PROVIDED MATERIAL –
**********
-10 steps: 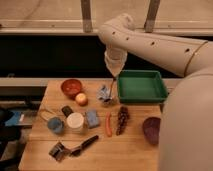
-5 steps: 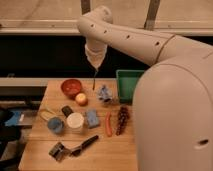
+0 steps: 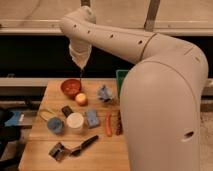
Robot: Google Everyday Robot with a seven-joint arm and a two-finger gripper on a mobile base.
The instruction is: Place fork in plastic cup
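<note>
The small blue plastic cup (image 3: pixel 55 125) stands near the table's left edge, beside a wider white cup (image 3: pixel 75 121). A slim pale utensil that looks like the fork (image 3: pixel 44 114) lies just behind the blue cup. My gripper (image 3: pixel 81 75) hangs pointing down from the cream arm, above the far rim of a red bowl (image 3: pixel 70 87). It is well behind the blue cup and apart from the fork.
A peach-coloured fruit (image 3: pixel 81 98), a crumpled blue thing (image 3: pixel 103 92), a blue sponge (image 3: pixel 92 118), an orange carrot (image 3: pixel 108 125) and a black-handled utensil (image 3: pixel 82 146) lie on the wooden table (image 3: pixel 37 150). A green bin (image 3: pixel 120 82) is partly hidden by my arm.
My arm has swung left. The gripper has moved from above the green bin to above the red bowl. The arm now covers the table's right side.
</note>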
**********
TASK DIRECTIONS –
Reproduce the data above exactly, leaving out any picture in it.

RESPONSE –
-10 steps: 
-5 steps: 
+0 steps: 
Robot: Google Everyday Robot with a seven-joint arm and a two-finger gripper on a mobile base.
The instruction is: Place fork in plastic cup
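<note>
The small blue plastic cup (image 3: pixel 55 125) stands near the table's left edge, beside a wider white cup (image 3: pixel 75 121). A slim pale utensil that looks like the fork (image 3: pixel 44 114) lies just behind the blue cup. My gripper (image 3: pixel 81 75) hangs pointing down from the cream arm, above the far rim of a red bowl (image 3: pixel 70 87). It is well behind the blue cup and apart from the fork.
A peach-coloured fruit (image 3: pixel 81 98), a crumpled blue thing (image 3: pixel 103 92), a blue sponge (image 3: pixel 92 118), an orange carrot (image 3: pixel 108 125) and a black-handled utensil (image 3: pixel 82 146) lie on the wooden table (image 3: pixel 37 150). A green bin (image 3: pixel 120 82) is partly hidden by my arm.
My arm has swung left. The gripper has moved from above the green bin to above the red bowl. The arm now covers the table's right side.
</note>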

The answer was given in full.